The restaurant manager said that when the owner of Café Coyote found out about Feeding San Diego’s Gift a Meal program, the business signed up right away.

“We've sold 20 meals so far," Fenney said. "We have a goal that every 20 meals we sell, we're adding five meals on top of that."

Once Gift a Meal menu items are purchased, Feeding San Diego receives an alert. Kerri Kolarik, the neighborhood-partnerships manager for Feeding San Diego, oversees how the food will be distributed by using the MealConnect app. MealConnect can be used by food donors -- like restaurants, hotels and businesses that are trying to get extra food -- or in this case, Gift a Meal items, to hungry San Diegans.

Kolarik said she or a Feeding San Diego volunteer driver delivers the food to one of more than 180 Feeding San Diego partners, who then help get the food into the hands of a San Diegan in need.
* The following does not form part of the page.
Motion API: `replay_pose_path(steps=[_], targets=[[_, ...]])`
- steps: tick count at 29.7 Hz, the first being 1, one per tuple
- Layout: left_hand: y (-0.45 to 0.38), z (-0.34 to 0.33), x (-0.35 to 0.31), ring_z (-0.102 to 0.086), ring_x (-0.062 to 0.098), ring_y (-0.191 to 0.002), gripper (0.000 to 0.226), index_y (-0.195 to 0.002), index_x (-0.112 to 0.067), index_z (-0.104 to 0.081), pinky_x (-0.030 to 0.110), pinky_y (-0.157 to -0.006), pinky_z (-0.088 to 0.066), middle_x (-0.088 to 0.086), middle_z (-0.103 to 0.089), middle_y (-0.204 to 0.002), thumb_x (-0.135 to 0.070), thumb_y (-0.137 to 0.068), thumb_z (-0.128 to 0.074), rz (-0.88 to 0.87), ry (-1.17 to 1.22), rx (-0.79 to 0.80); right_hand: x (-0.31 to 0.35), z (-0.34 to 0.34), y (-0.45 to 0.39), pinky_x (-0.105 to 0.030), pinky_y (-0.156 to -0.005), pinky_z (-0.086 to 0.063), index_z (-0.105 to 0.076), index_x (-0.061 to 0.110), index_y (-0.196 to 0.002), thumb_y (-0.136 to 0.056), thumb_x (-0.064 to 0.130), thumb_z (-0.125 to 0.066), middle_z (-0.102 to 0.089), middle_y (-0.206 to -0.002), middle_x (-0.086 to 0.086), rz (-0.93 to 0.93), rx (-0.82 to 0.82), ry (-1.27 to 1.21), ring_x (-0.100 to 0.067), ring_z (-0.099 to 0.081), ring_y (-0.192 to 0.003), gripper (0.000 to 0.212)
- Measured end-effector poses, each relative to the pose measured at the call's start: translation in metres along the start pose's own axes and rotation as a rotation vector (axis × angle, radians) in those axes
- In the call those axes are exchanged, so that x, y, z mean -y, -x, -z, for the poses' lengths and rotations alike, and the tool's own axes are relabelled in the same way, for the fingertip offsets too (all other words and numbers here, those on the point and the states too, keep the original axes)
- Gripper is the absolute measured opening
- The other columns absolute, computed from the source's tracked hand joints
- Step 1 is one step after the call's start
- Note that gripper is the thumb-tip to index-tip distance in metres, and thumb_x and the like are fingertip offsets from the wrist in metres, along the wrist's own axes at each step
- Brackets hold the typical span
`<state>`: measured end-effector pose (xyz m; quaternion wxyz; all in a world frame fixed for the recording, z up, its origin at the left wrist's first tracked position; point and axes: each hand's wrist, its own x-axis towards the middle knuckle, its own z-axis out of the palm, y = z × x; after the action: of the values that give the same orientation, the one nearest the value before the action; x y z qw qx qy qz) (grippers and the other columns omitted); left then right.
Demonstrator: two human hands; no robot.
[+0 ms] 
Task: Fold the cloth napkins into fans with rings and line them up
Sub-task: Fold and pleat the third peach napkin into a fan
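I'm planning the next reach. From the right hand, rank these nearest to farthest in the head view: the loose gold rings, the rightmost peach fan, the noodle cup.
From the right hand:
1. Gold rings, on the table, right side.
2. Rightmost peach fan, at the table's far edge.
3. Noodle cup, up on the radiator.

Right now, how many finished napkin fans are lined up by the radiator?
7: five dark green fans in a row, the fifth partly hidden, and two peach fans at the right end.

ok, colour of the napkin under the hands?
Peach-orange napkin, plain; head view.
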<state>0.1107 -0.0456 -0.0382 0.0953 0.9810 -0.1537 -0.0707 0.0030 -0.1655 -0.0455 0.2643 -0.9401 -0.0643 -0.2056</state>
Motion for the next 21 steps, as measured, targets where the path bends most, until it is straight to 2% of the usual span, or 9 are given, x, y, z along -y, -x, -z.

"We have a lot of partners who've been able to access this food for their community," Kolarik said.

Kolarik estimates that about 300 meals have been gifted so far. She's encouraging other restaurant owners and patrons to get involved.

"It's about being able to drive more business to their restaurants, and the community feels good giving back while they're dining out,” Kolarik said.

"One of the good things that came out of the pandemic is people's understanding of a community in need," Fenney said.

According to Feeding San Diego, more than 700,000 additional locals are now considered to be food-insecure, an increase of 50% since the start of the pandemic.